Kennedy said, ‘What happened to his conscience?’
Democratic presidential contender Robert F. Kennedy Jr. has urged President Biden to “stop the ceaseless escalation” between the United States and Russia after he authorized the deployment of controversial cluster bombs to Ukraine.
“Last year, White House Press Secretary Jen Psaki referred to the deployment of cluster bombs as a ‘war crime.’ President Biden intends to dispatch them to Ukraine. Stop the never-ending escalation! “It is time for peace,” Kennedy tweeted.
“Biden was opposed to cluster bombs in 1982 as well, when he opposed their sale to Israel,” Kennedy, who announced his candidacy for President in April, wrote in a subsequent tweet. “What ever happened to his conscience?”
Kennedy’s comments come after the Biden administration said this week that its new aid package to Ukraine would include cluster munitions. Cluster munitions are bombs that, when fired, send out smaller explosives over a wide area. More than 100 countries have banned cluster bombs because they are known to kill or hurt people. Submunitions that don’t work often fall to the ground without firing, but they sometimes go off years after they were dropped.
Since the first attack by Russia in February 2022, Russia and Ukraine have used cluster bombs. Jake Sullivan, the national security director for the White House, said on Friday that civilians are at risk from cluster bombs. Still, he said that citizens would be in more danger if Kyiv didn’t have enough weapons to fight off Russia’s troops. The Pentagon’s “dud rate” for the weapons it sends to Ukraine is less than 3%.
In February 2022, the White House press secretary, Jen Psaki, told reporters that if Russia used cluster bombs, it could be a “war crime.”
“There are rumors that the Russians are using cluster bombs and vacuum bombs in ways that are against the law. If that’s true, what should this government do next? One reporter asked, “Is there a red line for how much violence will be allowed against civilians in this way, which is against the law and could be a war crime?”

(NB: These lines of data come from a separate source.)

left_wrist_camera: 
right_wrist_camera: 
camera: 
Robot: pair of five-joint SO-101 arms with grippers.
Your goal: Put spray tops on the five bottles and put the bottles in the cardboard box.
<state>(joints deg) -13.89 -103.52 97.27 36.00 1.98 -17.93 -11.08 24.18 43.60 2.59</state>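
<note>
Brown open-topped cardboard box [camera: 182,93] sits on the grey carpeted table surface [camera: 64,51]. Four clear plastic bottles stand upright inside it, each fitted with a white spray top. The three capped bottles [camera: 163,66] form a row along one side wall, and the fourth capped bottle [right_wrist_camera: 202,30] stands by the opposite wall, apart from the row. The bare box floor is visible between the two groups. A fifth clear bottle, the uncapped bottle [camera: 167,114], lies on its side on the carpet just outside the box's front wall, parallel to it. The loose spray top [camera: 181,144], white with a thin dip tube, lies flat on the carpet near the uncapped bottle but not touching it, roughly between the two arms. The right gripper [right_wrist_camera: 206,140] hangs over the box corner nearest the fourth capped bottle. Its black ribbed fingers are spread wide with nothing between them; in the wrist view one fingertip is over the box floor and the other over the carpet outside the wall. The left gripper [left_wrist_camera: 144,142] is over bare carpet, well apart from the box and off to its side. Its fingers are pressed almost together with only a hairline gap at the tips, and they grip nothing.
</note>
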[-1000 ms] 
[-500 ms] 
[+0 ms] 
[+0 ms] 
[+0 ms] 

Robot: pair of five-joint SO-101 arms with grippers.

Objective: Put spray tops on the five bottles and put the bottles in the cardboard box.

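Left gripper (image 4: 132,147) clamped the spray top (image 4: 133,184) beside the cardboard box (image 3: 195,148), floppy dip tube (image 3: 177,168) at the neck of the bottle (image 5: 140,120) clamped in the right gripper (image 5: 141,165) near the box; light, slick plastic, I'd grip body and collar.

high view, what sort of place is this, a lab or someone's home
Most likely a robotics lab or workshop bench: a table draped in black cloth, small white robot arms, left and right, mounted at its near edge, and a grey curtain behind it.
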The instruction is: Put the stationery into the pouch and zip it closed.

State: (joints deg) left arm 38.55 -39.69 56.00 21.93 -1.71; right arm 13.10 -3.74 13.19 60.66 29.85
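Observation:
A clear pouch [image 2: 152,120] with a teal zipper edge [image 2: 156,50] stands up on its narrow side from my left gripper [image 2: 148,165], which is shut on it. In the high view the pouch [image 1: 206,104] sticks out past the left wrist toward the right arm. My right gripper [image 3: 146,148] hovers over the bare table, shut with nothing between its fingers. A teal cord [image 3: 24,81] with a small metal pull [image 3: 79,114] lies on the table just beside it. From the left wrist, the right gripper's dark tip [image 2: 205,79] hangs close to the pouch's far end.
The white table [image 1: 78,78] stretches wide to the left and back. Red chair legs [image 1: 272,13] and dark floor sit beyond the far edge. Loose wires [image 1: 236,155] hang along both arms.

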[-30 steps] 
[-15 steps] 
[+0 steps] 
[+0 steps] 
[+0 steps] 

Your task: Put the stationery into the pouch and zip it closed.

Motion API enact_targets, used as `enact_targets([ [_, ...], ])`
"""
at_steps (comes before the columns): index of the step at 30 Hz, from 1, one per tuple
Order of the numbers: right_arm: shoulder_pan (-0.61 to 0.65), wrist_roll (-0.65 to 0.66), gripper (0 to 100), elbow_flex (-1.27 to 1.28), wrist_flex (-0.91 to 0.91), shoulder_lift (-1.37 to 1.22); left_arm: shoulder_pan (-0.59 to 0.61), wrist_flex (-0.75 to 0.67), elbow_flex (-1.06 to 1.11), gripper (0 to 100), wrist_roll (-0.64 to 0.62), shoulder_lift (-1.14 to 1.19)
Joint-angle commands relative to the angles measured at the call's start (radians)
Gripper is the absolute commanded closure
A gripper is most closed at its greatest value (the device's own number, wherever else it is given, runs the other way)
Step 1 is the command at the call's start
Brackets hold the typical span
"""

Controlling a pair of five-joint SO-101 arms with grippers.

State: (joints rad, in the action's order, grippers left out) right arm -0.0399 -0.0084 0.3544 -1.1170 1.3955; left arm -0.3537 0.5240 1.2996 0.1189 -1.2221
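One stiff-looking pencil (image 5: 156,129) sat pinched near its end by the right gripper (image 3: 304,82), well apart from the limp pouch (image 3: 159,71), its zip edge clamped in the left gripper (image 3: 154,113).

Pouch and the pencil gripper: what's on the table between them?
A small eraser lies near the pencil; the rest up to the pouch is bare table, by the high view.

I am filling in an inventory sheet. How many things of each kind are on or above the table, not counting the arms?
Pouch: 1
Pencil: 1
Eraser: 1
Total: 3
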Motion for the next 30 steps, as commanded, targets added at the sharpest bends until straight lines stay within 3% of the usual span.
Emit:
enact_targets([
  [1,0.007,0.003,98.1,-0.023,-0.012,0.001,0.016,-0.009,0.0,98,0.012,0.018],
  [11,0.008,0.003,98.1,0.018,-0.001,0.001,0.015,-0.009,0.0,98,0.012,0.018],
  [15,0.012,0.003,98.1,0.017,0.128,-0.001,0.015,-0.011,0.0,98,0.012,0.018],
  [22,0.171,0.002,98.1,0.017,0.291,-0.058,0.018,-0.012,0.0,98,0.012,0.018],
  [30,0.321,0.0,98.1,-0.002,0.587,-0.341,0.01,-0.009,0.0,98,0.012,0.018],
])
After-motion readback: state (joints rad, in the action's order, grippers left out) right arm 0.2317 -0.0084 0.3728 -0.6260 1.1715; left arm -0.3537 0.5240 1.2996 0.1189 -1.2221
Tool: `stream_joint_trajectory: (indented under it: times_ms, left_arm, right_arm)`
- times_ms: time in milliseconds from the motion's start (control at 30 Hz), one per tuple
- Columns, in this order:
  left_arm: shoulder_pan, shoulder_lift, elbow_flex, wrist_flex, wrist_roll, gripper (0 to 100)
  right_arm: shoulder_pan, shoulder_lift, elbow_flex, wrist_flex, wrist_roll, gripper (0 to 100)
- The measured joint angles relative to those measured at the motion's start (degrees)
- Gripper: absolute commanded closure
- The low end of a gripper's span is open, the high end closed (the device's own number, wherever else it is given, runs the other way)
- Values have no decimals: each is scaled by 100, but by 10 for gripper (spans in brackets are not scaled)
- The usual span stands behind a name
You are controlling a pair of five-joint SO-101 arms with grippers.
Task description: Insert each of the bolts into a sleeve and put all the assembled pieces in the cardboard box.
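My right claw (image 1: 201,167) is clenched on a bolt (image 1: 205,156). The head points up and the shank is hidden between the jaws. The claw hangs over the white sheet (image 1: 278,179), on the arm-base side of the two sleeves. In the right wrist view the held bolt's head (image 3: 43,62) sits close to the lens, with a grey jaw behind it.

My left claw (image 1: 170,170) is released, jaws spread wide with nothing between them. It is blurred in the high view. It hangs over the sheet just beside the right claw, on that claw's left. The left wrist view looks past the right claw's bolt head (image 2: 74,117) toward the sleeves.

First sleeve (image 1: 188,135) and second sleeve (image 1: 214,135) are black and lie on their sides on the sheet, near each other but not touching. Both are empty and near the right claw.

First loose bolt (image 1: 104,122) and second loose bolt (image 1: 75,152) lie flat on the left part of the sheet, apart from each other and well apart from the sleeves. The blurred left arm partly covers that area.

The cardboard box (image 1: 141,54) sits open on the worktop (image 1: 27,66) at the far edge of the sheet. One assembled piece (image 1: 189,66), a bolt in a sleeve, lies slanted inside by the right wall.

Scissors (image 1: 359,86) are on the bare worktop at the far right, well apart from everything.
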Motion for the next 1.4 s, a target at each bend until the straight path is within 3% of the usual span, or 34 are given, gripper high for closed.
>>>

“It’s true—it would be true. I don’t have any proof that that’s true. We have heard about it. “If that was true, it might be a war crime,” Psaki said.
In a story released on Friday by the Washington Post, the paper talked about Biden’s “complicated history” on the issue of cluster bombs and how he has changed his mind about Israel’s use of the weapons over time.
Some Democrats in the House, like Rep. Betty McCollum, D-Minn., and Rep. Barbara Lee, D-Calif., were also worried about Biden’s plan to send cluster bombs to Ukraine.
In a statement, McCollum, the top Democrat on the House Appropriations defense panel, said that the move by the Biden administration to send cluster bombs to Ukraine was needless and a bad mistake. “After cluster bombs have been used, they leave pain, death, and expensive cleaning behind. The U.S. spends tens of millions of dollars yearly to eliminate Vietnam-era cluster bombs in Laos, which continue to kill and hurt people.
“As a strong supporter of the Biden administration’s policy in Ukraine, I must say in the strongest possible terms that I absolutely oppose the U.S. transferring cluster munitions,” she said. “We shouldn’t send these weapons to Ukraine. Instead, we should get rid of them.”